DRIVEN by a keen mind and a thirst for knowledge beyond the mere curiosity of youth, the five-year-old Frank Williams would spend hours wandering the streets of his home town.

Jarrow, South Tyneside, circa 1949, was a safe enough place. Frank's wanderlust would generally take him to the River Tyne, the Jarrow Slacks where the tankers would tie up, and Frank would get up to the eyes in mud and spilt oil.

"I used to go home considerably dirtier than I left," recalls the 59-year-old, South Shields-born head of one of the most successful Formula One teams in Grand Prix history. "I used to spend whole days wandering and I could certainly go back to Jarrow now and retrace my steps."

It was his first experience of oil under the fingernails and a fascination with machinery that would later put him on the road to Grand Prix glory. And the expression on Sir Frank Williams's face is one of genuine affection as he recounts his North-Eastern days. "I love the place," he says. "I have an astonishing affection for it and I still call myself a Geordie. My roots are there."

And before outraged Newcastle folk reach for their pens to complain that to be a Geordie you have to come from their fair city, consider this: Sir Frank is a big fan of Newcastle United and in his time he's been asked to start the Great North Run.

But Frank does gloss over one part of his formative years. His father was an RAF pilot, but Sir Frank can't remember him as he left some time around his birth. Frank's mother, a school teacher, made huge sacrifices to ensure her son got the best education possible. She sent him to a Scottish Catholic boarding school in Dumfries, where he was to develop the fierce competitive streak which continues to drive him today.

"When I was there, half the boys were English, half were Scots and there was border country warfare all the time. The Scottish boys were full of themselves because the racing team Ecurie Ecosse was having a lot of success with D-Type Jags. But we won most of the time."

This did spark his interest in motorsport and motor vehicles generally. "Anyone who could give me a ride in a car or a bus... I was fascinated by it."

Then, when he was about 15, he managed to get behind the wheel of his mother's car. "She had a Morris 1000, the stalwart car of country people and middle-aged ladies. In that I had my first taste of teenage angst, my first bit of opposite lock, my first bump. It was fantastic, I loved it, I was totally overwhelmed by it."

His first drive led him to his first job, as a management trainee for a Hillman, Humber and Sunbeam dealer. He also got the chance to get his hands dirty with coachbuilding and heavy duty earth- movers.
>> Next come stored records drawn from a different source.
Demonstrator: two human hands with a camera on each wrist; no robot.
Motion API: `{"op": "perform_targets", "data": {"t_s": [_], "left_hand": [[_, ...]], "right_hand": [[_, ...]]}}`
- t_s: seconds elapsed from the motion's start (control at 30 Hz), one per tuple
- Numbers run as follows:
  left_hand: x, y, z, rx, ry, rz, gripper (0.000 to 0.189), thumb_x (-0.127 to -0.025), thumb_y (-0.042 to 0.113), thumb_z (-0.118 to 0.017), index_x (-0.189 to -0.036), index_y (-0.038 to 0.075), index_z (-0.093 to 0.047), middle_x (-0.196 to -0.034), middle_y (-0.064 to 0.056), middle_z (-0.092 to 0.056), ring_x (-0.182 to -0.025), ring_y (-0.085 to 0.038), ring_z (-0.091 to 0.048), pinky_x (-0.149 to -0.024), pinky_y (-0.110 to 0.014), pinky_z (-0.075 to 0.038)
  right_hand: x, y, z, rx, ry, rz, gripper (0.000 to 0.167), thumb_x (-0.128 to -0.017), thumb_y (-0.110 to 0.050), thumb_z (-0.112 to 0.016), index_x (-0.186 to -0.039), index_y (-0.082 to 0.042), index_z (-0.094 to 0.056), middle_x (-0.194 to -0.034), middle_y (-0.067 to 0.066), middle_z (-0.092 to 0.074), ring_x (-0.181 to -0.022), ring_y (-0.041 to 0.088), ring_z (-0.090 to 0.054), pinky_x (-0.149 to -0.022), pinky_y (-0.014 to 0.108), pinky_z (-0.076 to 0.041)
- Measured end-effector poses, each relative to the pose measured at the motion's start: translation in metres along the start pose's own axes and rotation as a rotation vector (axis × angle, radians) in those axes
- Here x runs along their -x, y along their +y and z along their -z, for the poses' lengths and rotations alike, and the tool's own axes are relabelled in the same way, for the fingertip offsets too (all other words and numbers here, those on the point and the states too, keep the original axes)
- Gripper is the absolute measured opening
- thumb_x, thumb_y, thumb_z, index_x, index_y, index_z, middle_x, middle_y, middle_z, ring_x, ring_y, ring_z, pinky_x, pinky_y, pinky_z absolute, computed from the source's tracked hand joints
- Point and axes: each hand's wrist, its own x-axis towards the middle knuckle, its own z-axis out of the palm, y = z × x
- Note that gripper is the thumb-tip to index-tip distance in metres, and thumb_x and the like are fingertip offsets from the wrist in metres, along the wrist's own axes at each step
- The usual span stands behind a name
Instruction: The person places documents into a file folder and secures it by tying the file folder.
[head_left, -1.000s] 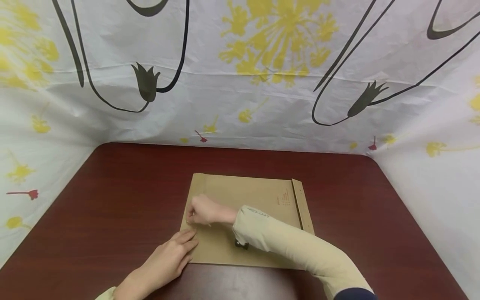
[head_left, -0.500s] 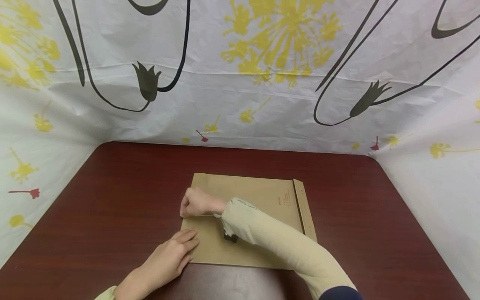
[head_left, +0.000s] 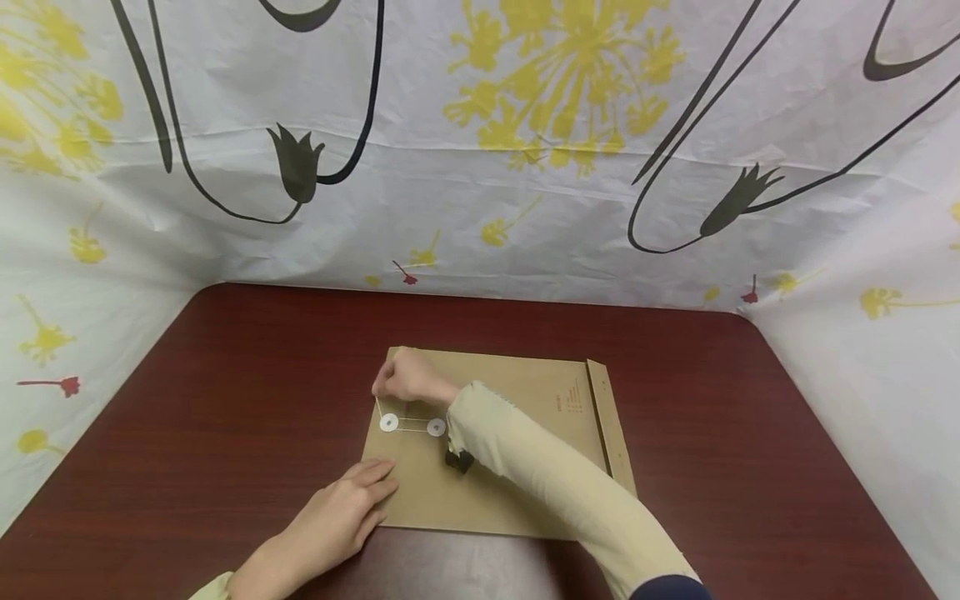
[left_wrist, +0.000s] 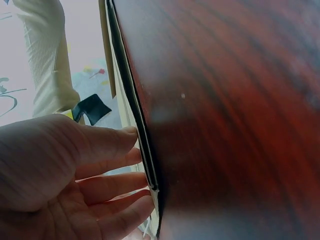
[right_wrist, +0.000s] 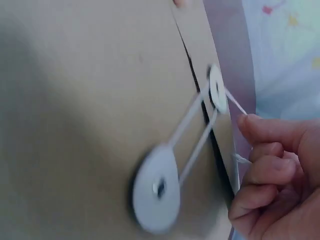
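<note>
A brown kraft document envelope lies flat on the table. Two white button discs, the left one on the flap and the right one on the body, are joined by stretched white string. My right hand pinches the string's free end between thumb and forefinger, above the left disc; the other fingers are curled in the right wrist view. The string runs taut from that disc to the fingertips. My left hand rests with extended fingers on the envelope's near left corner.
The dark red wooden table extends around the envelope. A white flower-printed cloth hangs behind and at both sides. A folded strip runs along the envelope's right edge. Something small and black sits under the right cuff.
My right hand has moved from beside the left edge up toward the envelope's far left corner, drawing the string along. Both discs have come into sight. My left hand stays put.
</note>
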Motion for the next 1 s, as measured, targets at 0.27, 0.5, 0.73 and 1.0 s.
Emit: {"op": "perform_targets", "data": {"t_s": [0.27,0.5,0.73,1.0], "left_hand": [[0.000,0.000,0.000,0.016,-0.007,0.017,0.032,-0.076,0.002,-0.071,-0.107,-0.003,-0.067,-0.120,-0.020,-0.059,-0.113,-0.034,-0.054,-0.083,-0.044,-0.050],[-0.001,-0.002,0.000,0.053,-0.016,0.045,0.031,-0.077,0.003,-0.072,-0.107,-0.004,-0.067,-0.121,-0.020,-0.058,-0.114,-0.034,-0.054,-0.086,-0.045,-0.048],[-0.011,-0.004,0.001,0.066,0.062,0.079,0.019,-0.075,0.004,-0.073,-0.094,0.004,-0.070,-0.103,-0.010,-0.067,-0.096,-0.023,-0.062,-0.072,-0.038,-0.054],[-0.043,-0.027,0.019,0.094,0.102,0.358,0.006,-0.076,0.002,-0.070,-0.075,0.006,-0.064,-0.063,0.000,-0.059,-0.054,-0.010,-0.051,-0.048,-0.026,-0.044]], "right_hand": [[-0.003,0.002,0.005,0.233,-0.001,0.160,0.012,-0.090,-0.019,-0.063,-0.083,-0.016,-0.073,-0.082,-0.008,-0.065,-0.066,0.003,-0.054,-0.058,0.015,-0.041],[-0.002,0.014,0.015,0.296,0.101,0.226,0.020,-0.092,-0.014,-0.057,-0.108,-0.015,-0.069,-0.108,-0.002,-0.062,-0.097,0.011,-0.059,-0.073,0.022,-0.047],[0.010,0.038,0.031,0.307,0.118,0.195,0.031,-0.094,-0.001,-0.046,-0.116,-0.010,-0.066,-0.122,0.003,-0.061,-0.118,0.018,-0.053,-0.092,0.032,-0.045],[0.024,0.051,0.034,0.433,-0.080,0.210,0.051,-0.091,0.001,-0.042,-0.137,-0.019,-0.048,-0.145,-0.003,-0.039,-0.136,0.015,-0.031,-0.102,0.044,-0.036]]}}
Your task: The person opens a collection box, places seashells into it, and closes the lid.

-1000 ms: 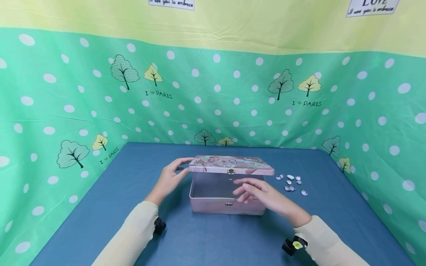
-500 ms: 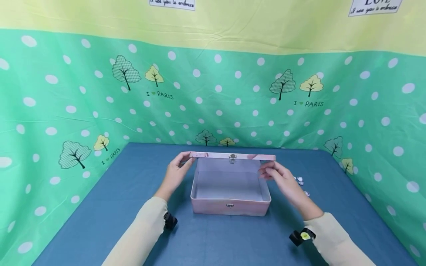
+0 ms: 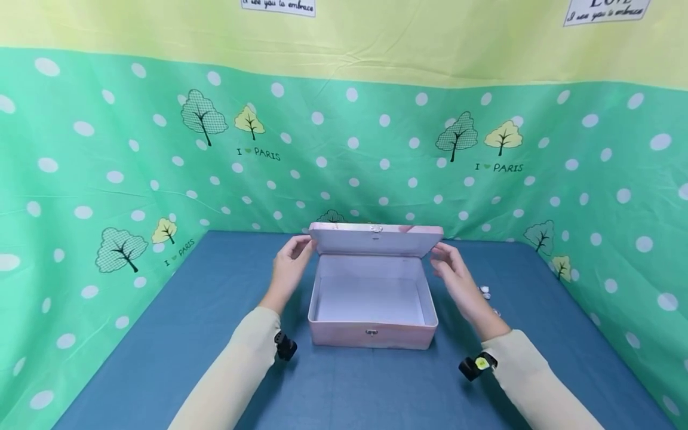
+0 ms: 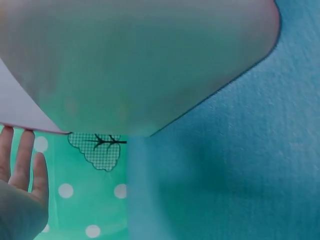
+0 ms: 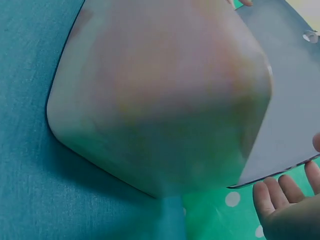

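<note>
A pink tin box (image 3: 373,334) sits on the table with its hinged lid (image 3: 376,240) raised. The lid's pale inside faces forward, and the box's grey-white inside holds nothing. At the lid's left edge, my left hand (image 3: 291,266) holds it between thumb and index finger. The other fingers of my left hand (image 4: 22,190) extend along the rim in the left wrist view. My right hand (image 3: 458,283) is at the lid's right edge. In the right wrist view, the right fingers (image 5: 276,192) touch the lid's edge, loosely extended, thumb in front of its inside.
Small shiny stone-like pieces (image 3: 485,289) lie on the blue tablecloth (image 3: 177,334) right of the box, partly hidden by the right hand. A green and yellow curtain (image 3: 344,149) hangs behind the table and along its sides.
The lid has swung up and back from nearly level to steeply raised. My left hand rose with it. My right hand moved from before the box to the lid's right edge.
</note>
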Demonstrator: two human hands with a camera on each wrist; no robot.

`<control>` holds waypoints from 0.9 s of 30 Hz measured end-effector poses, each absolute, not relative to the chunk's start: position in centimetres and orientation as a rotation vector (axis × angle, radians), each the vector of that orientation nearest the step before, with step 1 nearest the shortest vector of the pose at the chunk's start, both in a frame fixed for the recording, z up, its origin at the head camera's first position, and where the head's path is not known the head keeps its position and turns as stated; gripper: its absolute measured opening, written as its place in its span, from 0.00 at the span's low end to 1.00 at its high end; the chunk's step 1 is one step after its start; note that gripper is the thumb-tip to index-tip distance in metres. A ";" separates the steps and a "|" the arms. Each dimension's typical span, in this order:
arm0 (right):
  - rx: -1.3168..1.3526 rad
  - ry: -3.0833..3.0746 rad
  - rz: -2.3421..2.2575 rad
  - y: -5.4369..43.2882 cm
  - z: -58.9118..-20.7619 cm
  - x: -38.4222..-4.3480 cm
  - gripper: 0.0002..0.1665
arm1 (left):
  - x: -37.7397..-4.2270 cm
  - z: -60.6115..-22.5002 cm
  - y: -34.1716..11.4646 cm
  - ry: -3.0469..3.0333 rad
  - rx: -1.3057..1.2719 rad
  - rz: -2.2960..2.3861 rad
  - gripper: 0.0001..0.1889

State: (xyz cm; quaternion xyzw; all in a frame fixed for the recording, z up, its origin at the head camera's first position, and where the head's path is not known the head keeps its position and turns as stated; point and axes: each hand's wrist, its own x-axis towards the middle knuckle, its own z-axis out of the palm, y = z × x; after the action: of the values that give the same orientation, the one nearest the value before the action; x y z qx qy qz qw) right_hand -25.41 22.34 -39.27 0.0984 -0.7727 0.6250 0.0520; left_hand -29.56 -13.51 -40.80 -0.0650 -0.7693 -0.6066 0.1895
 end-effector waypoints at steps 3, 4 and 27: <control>0.345 -2.355 1.908 22.3 -39.4 -25.8 0.33 | -29.3 -40.2 -13.3 -2.172 -0.180 -1.696 0.22; 0.365 -2.354 1.909 22.3 -39.4 -26.0 0.34 | -29.3 -40.1 -13.3 -2.175 -0.186 -1.700 0.22; 0.444 -2.473 1.921 21.6 -39.8 -29.6 0.40 | -31.6 -40.2 -13.4 -2.398 -0.509 -1.973 0.35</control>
State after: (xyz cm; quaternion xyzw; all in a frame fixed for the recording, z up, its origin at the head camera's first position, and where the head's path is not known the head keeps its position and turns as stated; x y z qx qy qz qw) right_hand -29.55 21.63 -39.77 0.1404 -0.7820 0.6072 -0.0107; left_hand -31.63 -13.37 -40.21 -0.1619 -0.7620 -0.6270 -0.0027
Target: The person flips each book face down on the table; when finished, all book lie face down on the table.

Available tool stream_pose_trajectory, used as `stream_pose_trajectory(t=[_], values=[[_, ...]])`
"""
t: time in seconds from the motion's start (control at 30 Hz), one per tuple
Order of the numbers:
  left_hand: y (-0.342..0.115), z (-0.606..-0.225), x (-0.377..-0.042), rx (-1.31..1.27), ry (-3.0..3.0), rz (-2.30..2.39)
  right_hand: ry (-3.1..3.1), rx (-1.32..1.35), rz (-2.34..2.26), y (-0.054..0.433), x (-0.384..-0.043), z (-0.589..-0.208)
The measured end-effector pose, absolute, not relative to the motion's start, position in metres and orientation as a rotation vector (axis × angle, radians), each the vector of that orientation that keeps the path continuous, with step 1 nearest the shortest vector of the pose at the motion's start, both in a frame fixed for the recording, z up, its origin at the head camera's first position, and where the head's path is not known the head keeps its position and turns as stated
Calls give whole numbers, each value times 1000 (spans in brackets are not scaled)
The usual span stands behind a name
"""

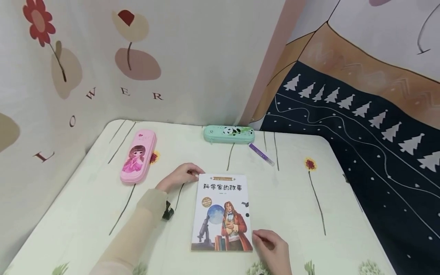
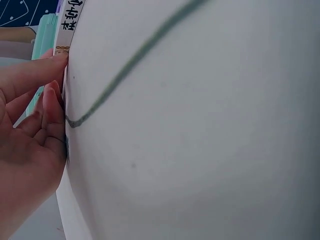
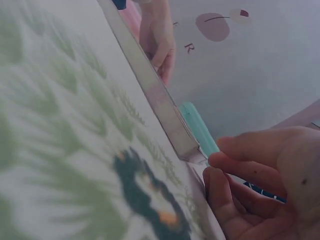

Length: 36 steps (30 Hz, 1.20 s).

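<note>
A book (image 1: pixel 220 221) with a white cover, Chinese title, telescope and figure in a red coat lies face up on the table. My left hand (image 1: pixel 182 175) pinches its upper left corner with bent fingers; in the left wrist view the hand (image 2: pixel 35 110) meets the edge beside the printed title. At the lower right side, my right hand (image 1: pixel 273 248) pinches the edge between thumb and fingers. The right wrist view shows the right hand (image 3: pixel 260 180) at the corner of the book's page block (image 3: pixel 160 100). The undersides of the fingertips are partly hidden.
A pink pencil case (image 1: pixel 138 156) with a doll picture lies at the left. At the back are a green panda pencil case (image 1: pixel 228 135) and a purple marker (image 1: pixel 261 154). The flower-patterned tablecloth (image 1: pixel 292 206) meets printed curtains (image 1: pixel 192 76) behind.
</note>
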<state>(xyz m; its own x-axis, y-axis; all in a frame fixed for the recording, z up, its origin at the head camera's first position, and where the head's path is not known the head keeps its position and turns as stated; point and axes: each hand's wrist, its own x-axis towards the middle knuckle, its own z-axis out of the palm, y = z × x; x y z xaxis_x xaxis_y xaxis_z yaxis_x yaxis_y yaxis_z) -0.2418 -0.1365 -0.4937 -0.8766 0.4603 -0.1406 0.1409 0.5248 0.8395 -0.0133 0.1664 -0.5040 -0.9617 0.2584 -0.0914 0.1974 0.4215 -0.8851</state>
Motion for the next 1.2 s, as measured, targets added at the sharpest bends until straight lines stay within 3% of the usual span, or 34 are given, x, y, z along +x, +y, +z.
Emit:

"They sent me to technical college, but I was always playing truant because I knew all the answers - they fired me," he recalls. "I had to work selling petrol in a garage to make ends meet."

Soon after, it was time to head south to seek his fortune and again it was his mother who helped. "We bought a beaten up Austin A35, which had once been owned by Graham Hill," he says. "By the time it had reached me it had had a few accidents. I had my first race at Mallory Park in the Midlands - I crashed and had to climb out of the back window. I was helped up the bank by Jonathan Williams (no relation) and he introduced me to a lot of motor racing."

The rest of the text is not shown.